This simple overnight oatmeal recipe packs a ton of whole grains and antioxidants into a delicious, easy-to-eat meal.
- 1/2 cut old fashioned rolled oats
- 1 cup milk or water
- 1 tbsp. chia seeds
- Pinch of salt
How to make overnight oatmeal:
- Place oats, salt and chia in a glass jar or sealable plastic container.
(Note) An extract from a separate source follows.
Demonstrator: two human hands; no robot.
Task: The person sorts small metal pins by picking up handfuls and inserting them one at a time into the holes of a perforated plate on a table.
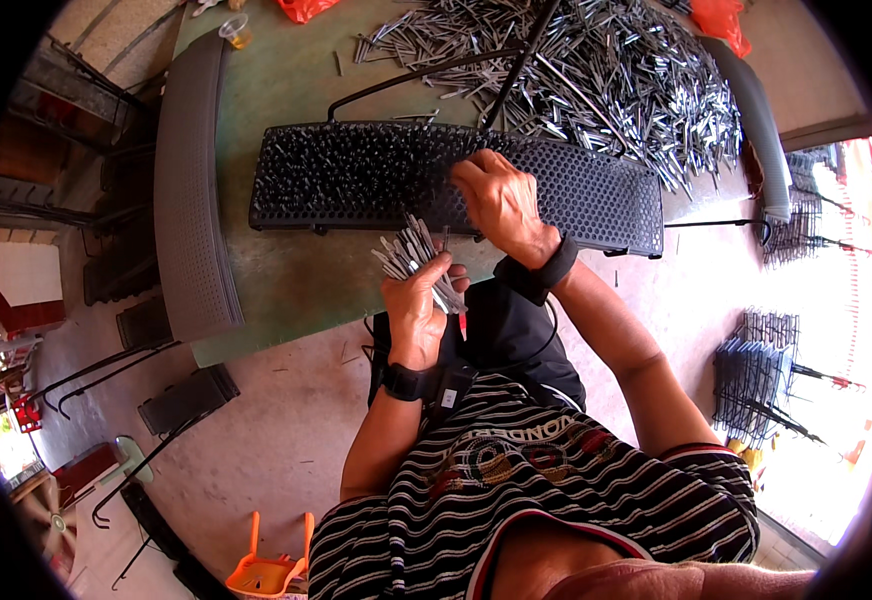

- Add-in the chosen milk or water and any any add-ins.
- Shake to combine and refrigerate overnight (or at least four hours).
- Serve with additional fruits or toppings of your choice.
Try some of our favorite variations of overnight oatmeal:
- Carrot cake oats
Add 1/4 cup shredded carrot, 1 tbsp. maple syrup, 2 tbsp. chopped pecans, 1/4 tsp. cinnamon.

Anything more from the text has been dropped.